Auch bei Vorliegen starker Indizien, die gegen eine Arbeitsunfähigkeit sprechen, kommt der AU-Bescheinigung ein hoher Beweiswert im Sinne einer tatsächlichen Vermutung zu, den der Arbeitgeber in einem Rechtsstreit erschüttern muss.

Die Rückdatierung des Beginns der Arbeitsunfähigkeit ist nur ausnahmsweise und in der Regel nur bis zu zwei Tage zulässig; anderenfalls kann der Arbeitgeber im Prozess einwenden, dass der Nachweis der Arbeitsunfähigkeit nicht ordnungsgemäß erbracht wurde. 

Weiterhin kann sich der Arbeitgeber im Hinblick auf die Überprüfung der Arbeitsunfähigkeit an die Krankenkasse mit der Bitte um Erstellung eines Gutachtens durch den Medizinischen Dienst wenden; die Krankenkasse muss zur Beseitigung von Zweifeln ein entsprechendes Gutachten einholen. Allerdings besteht keine arbeitsvertragliche Nebenpflicht des Arbeitnehmers, der Aufforderung zur Begutachtung nachzukommen. Wenn er die Begutachtung - auch mehrfach - ohne triftigen Grund verweigert, kann er deswegen nicht abgemahnt oder gar gekündigt werden. Dieses Verhalten kann jedoch im Wege der freien Beweiswürdigung durch den Richter berücksichtigt werden. Dem Arbeitgeber ist daher zu empfehlen, von der Möglichkeit der Begutachtung Gebrauch zu machen, auch wenn hierauf kein Anspruch besteht.

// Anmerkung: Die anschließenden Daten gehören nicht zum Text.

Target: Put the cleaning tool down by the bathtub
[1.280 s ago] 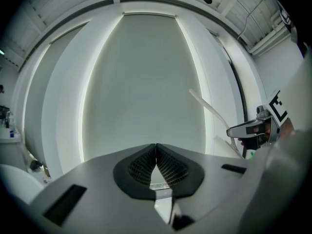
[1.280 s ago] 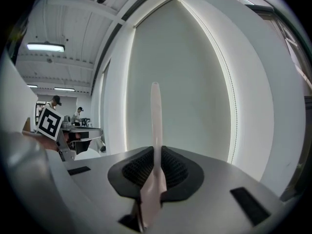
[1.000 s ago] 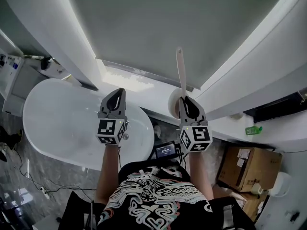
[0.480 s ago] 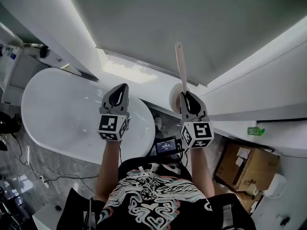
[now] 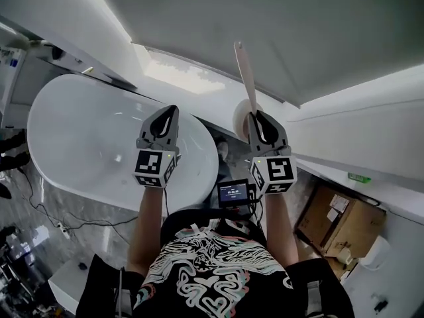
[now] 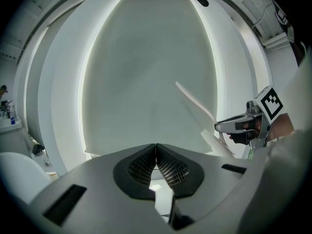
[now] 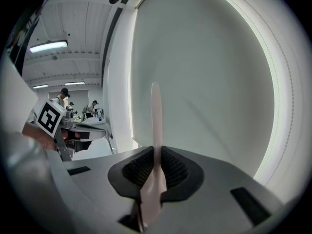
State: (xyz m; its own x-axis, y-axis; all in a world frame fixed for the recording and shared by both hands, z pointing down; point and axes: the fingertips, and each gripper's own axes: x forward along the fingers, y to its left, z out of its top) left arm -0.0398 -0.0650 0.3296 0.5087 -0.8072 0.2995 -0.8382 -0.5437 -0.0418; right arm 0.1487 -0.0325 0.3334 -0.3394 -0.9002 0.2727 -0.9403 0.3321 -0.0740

Wird ein Gutachten durch den MDK erstellt und kommt dieses hinsichtlich der Arbeits(un)fähigkeit zu einem anderen Ergebnis als der Arzt, der die AU-Bescheinigung ausgestellt hat, so kann ggf. ein Zweitgutachten eingeholt werden. Letztlich ist aber das MDK-Gutachten verbindlich.